What you should do:
Everything below from the line with "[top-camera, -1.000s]" through the line with "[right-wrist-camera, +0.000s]" must be retyped exactly, except the pictures.

---------- Data records ----------

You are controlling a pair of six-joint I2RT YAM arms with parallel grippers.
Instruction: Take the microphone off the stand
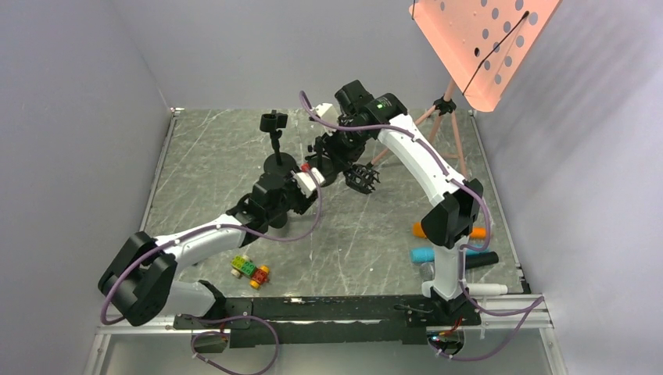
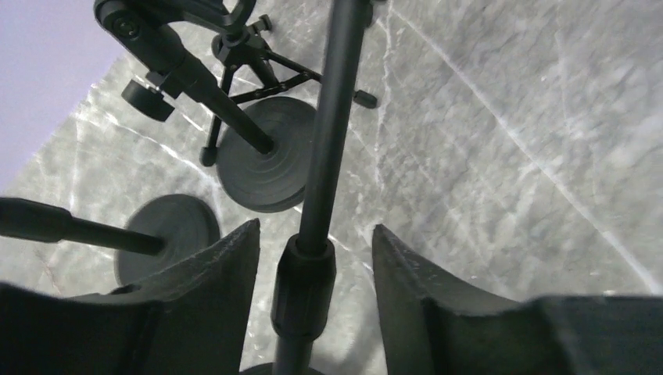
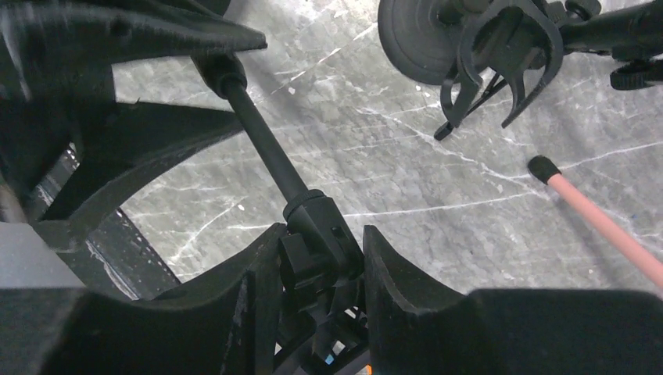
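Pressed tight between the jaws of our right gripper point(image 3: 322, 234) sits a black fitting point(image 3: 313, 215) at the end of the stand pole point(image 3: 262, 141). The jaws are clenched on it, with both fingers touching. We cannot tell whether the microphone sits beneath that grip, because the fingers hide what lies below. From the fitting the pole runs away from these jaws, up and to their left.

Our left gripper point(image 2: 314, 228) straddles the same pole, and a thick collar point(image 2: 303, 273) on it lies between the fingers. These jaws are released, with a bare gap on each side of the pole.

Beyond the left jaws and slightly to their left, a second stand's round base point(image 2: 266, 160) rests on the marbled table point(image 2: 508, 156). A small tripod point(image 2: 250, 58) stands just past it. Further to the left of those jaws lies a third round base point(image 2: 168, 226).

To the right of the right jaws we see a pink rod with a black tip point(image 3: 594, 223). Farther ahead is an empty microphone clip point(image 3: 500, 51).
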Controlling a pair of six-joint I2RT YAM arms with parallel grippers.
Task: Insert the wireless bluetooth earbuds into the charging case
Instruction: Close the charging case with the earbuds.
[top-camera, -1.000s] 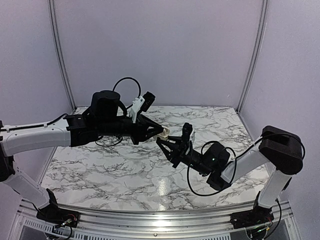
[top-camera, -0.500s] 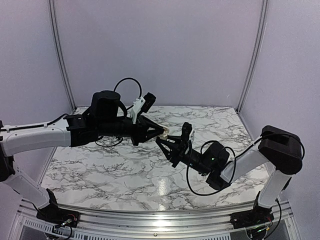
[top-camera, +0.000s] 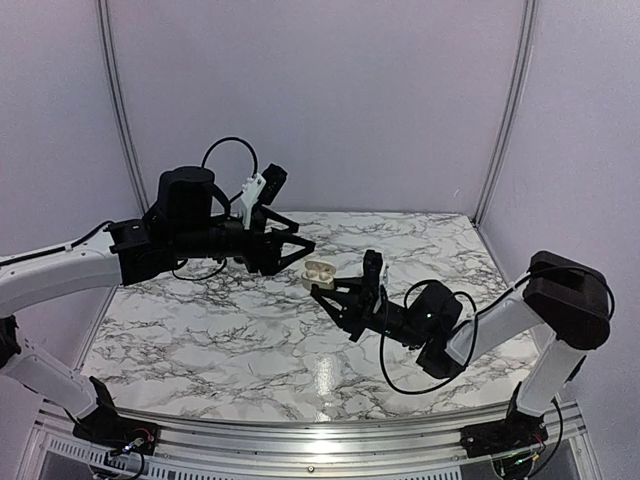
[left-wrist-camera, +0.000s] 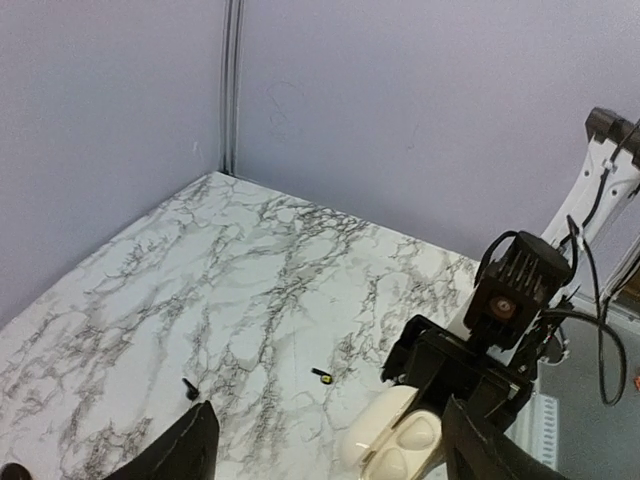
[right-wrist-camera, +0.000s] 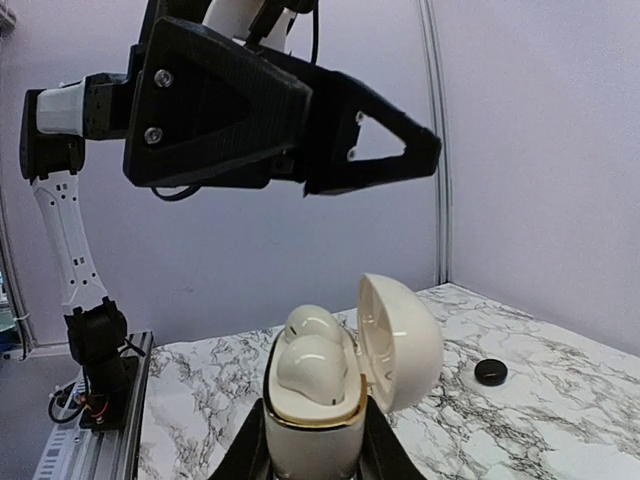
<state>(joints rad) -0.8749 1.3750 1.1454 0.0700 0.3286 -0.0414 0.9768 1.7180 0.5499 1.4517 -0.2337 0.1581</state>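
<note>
The first earbud (left-wrist-camera: 322, 376) lies flat on the marble table (left-wrist-camera: 250, 260), with its long axis across the left wrist view. The second earbud (left-wrist-camera: 190, 388) lies apart from it, and its direction is too small to tell. The charging case (right-wrist-camera: 310, 400) stands upright with its lid swung open, clamped in the right gripper (top-camera: 323, 287). The left gripper (top-camera: 298, 252) hangs above the case, its jaws wide and empty.

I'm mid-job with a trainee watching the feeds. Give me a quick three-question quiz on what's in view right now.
1. True or false: the left gripper is open and empty.
2. What holds the open charging case? A) left gripper B) right gripper C) nothing, it lies loose
3. Fill in: the two black earbuds lie on the ____.
Key: 1 true; 2 B; 3 table.
</note>
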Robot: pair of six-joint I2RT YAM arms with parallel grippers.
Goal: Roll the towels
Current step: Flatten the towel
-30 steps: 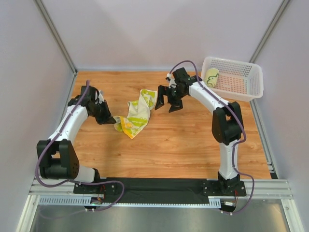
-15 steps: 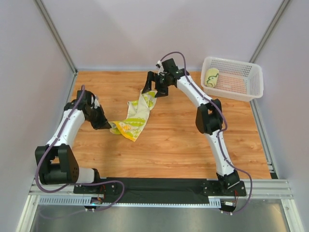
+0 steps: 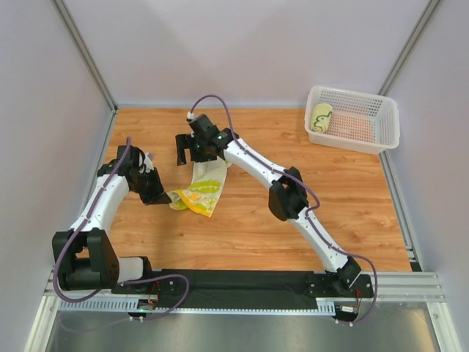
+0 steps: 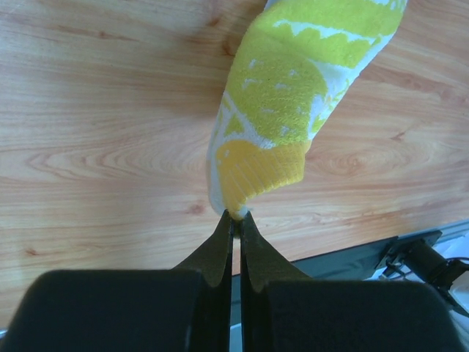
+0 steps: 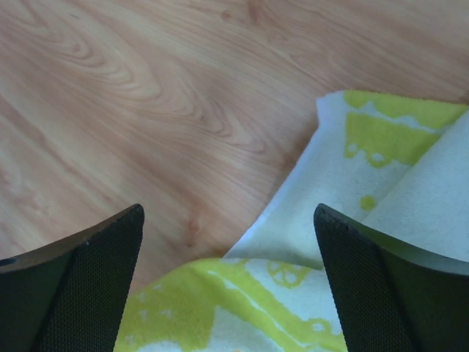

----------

Exercise answer:
[top-camera, -1.000s] 
[top-camera, -0.500s] 
[top-camera, +0.000s] 
[left-wrist-camera, +0.000s] 
[right-wrist-camera, +0.000s] 

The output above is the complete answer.